![]() | 行動経済学 経済は「感情」で動いている (光文社新書) (2006/05/17) 友野 典男 商品詳細を見る |
しかし、ここで強調しておくべきことは、本章であげたような問題で間違えたり、経済人とは違う決定をすることが多いというのは事実であっても、そこから「人は合理的でない」という、人間の非合理性を決めつけるような結論を安易に出すことは(実際にそのような文献も見られるが)、はっきり言って間違いである。
人は、完全に合理的ではないが、そこそこは上手くできるという意味で「限定合理的である」と言うのが一番適切である。友野典男『行動経済学』
本書は行動経済学の入門書。経済学で一般に仮定する合理的に行動する経済人ではなく、感情を持ち、純粋な計算とはちがう方策を取ることもある限定的な合理性を持った人間の特性を経済学にも反映させようという領域。
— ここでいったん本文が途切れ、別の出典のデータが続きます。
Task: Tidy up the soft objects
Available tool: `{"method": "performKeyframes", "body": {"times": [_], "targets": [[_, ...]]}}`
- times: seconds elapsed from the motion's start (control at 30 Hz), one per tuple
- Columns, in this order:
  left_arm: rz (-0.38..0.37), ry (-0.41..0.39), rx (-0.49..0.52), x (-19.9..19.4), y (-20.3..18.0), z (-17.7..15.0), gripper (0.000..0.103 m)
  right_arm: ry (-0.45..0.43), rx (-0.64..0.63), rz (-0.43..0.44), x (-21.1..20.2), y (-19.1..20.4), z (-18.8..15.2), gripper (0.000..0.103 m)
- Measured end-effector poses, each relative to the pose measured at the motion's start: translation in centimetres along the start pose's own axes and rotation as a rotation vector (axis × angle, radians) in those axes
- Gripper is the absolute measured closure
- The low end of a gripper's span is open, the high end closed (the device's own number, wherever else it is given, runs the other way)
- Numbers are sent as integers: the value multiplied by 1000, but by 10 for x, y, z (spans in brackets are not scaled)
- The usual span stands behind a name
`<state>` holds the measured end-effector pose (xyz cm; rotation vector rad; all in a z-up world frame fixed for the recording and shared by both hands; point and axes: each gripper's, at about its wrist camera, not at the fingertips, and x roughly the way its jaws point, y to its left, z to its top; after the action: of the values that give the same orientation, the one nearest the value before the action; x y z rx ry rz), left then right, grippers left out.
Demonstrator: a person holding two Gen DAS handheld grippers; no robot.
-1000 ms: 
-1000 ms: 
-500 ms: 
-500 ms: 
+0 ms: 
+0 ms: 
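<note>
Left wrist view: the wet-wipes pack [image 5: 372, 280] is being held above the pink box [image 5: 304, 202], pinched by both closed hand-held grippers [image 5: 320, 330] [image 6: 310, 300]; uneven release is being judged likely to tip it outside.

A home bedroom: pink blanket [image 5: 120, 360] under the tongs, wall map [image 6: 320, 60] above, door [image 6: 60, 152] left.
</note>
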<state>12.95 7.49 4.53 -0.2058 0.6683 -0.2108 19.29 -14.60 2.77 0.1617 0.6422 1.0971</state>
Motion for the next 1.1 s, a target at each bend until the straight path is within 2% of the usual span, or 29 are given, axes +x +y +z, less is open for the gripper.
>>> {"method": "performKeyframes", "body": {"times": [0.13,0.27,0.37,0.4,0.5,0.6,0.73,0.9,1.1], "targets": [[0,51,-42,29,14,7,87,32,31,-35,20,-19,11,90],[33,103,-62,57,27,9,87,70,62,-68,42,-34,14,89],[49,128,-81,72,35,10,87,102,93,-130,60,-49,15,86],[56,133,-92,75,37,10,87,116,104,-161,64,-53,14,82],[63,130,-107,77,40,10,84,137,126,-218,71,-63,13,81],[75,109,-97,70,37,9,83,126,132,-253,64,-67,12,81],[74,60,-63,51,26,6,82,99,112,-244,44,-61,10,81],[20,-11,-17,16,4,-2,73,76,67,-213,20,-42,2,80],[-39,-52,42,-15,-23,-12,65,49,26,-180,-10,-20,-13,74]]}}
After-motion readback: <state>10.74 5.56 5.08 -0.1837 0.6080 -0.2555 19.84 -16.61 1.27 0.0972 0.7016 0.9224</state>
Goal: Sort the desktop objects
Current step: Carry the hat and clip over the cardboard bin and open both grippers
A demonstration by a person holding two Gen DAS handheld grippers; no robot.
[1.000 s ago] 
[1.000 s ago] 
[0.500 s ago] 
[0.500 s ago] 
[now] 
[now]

第一章が「経済学と心理学の復縁」となっている通り、ヒューリスティクスやゲーム理論などの心理学の本を読んでいてもよく出てくる言葉が使われている。
最後のほうではダマシオのソマティック・マーカーや心の理論まで出てきて驚いた。かなり学際的で幅広い知識が要求される学問のようだ。
色んなクイズやを用いて人間の意志決定場面における認知特性や行動傾向を解説しているのでおもしろい。クリティカル・シンキング系の本が好きな人も楽しんで読めると思う。
ここでは人間の現状維持的な傾向が明らかになる。そして再分配に対する人間の抵抗が想像以上に大きいかもしれず、公共政策にも示唆を与える可能性がある。
またリスクと不確実性の中間を「あいまい性」と名づけて研究しているエルズバーグという研究者もいると知って興味を持った。
400ページ近く新書としては分量が多いが、内容もかなり詰まっていて結構ハードだと思う。また新しい分野なのでまだ体系だっていないように感じられる部分もあり、事例が連ねられているだけのようにも見える。
けれども人間の行動を予測していく面で可能性をもっているおもしろい分野だと思う。今後の発展を期待しながら少しでも追っていきたいな思った。